DIRECTIONS FOR THIS TASK: Copying nothing before it, reproduce the line that holds "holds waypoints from" and every line after it in the data, exactly.

DATASET EXCERPT:
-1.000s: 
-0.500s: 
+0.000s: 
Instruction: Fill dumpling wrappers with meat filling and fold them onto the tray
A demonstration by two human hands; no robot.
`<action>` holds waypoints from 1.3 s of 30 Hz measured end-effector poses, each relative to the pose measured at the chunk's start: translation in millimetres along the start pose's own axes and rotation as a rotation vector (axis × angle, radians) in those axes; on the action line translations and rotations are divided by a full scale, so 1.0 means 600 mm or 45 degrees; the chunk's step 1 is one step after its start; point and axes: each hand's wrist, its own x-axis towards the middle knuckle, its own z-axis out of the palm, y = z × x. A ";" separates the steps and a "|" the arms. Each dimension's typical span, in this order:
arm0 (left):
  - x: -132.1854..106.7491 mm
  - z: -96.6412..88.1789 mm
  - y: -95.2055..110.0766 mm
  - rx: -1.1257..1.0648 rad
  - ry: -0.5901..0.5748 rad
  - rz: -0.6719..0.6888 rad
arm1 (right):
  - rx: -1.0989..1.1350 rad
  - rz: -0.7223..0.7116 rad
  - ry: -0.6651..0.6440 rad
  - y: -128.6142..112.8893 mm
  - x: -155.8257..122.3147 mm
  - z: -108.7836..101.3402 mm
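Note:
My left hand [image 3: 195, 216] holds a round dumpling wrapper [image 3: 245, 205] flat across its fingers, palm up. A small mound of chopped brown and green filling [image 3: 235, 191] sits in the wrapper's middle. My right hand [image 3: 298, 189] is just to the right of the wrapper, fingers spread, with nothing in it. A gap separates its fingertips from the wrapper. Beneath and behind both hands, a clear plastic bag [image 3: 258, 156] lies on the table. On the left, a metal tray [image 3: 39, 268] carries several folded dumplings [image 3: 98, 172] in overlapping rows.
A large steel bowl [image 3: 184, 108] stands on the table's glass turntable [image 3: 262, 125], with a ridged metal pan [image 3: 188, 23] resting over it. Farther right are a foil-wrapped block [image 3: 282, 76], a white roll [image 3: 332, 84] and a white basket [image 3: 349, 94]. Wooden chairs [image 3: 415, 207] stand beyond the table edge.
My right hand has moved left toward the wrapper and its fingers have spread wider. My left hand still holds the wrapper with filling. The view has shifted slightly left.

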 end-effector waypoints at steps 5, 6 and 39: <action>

RESPONSE:
`<action>` holds waypoints from 1.3 s of 30 Hz measured end-effector poses, each relative to the pose measured at the chunk's start: translation in millimetres along the start pose's own axes and rotation as a rotation vector (axis × angle, radians) in those axes; on the action line translations and rotations are divided by a full scale, so 1.0 means 600 mm or 45 degrees; the chunk's step 1 is one step after its start; point and axes: each hand's wrist, its own x-axis towards the middle knuckle, its own z-axis out of the palm, y = z × x. A ";" separates the steps and a "|" the arms. Each dimension's typical span, in this order:
arm0 (left):
  - x: -132.1854..106.7491 mm
  - z: -96.6412..88.1789 mm
  - y: -95.2055..110.0766 mm
  - rx: -1.1257..1.0648 rad
  - ry: -0.5901..0.5748 rad
  - rz: -0.6719..0.6888 rad
arm1 (right):
  - rx: -1.0989..1.1350 rad
  - rz: -0.7223..0.7116 rad
  - ry: -0.6651..0.6440 rad
  - y: -128.6142..112.8893 mm
  - x: -155.8257..122.3147 mm
  - z: -108.7836..101.3402 mm
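Note:
My left hand [image 3: 195, 216] holds a round dumpling wrapper [image 3: 245, 205] flat across its fingers, palm up. A small mound of chopped brown and green filling [image 3: 235, 191] sits in the wrapper's middle. My right hand [image 3: 298, 189] is just to the right of the wrapper, fingers spread, with nothing in it. A gap separates its fingertips from the wrapper. Beneath and behind both hands, a clear plastic bag [image 3: 258, 156] lies on the table. On the left, a metal tray [image 3: 39, 268] carries several folded dumplings [image 3: 98, 172] in overlapping rows.
A large steel bowl [image 3: 184, 108] stands on the table's glass turntable [image 3: 262, 125], with a ridged metal pan [image 3: 188, 23] resting over it. Farther right are a foil-wrapped block [image 3: 282, 76], a white roll [image 3: 332, 84] and a white basket [image 3: 349, 94]. Wooden chairs [image 3: 415, 207] stand beyond the table edge.
My right hand has moved left toward the wrapper and its fingers have spread wider. My left hand still holds the wrapper with filling. The view has shifted slightly left.
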
 end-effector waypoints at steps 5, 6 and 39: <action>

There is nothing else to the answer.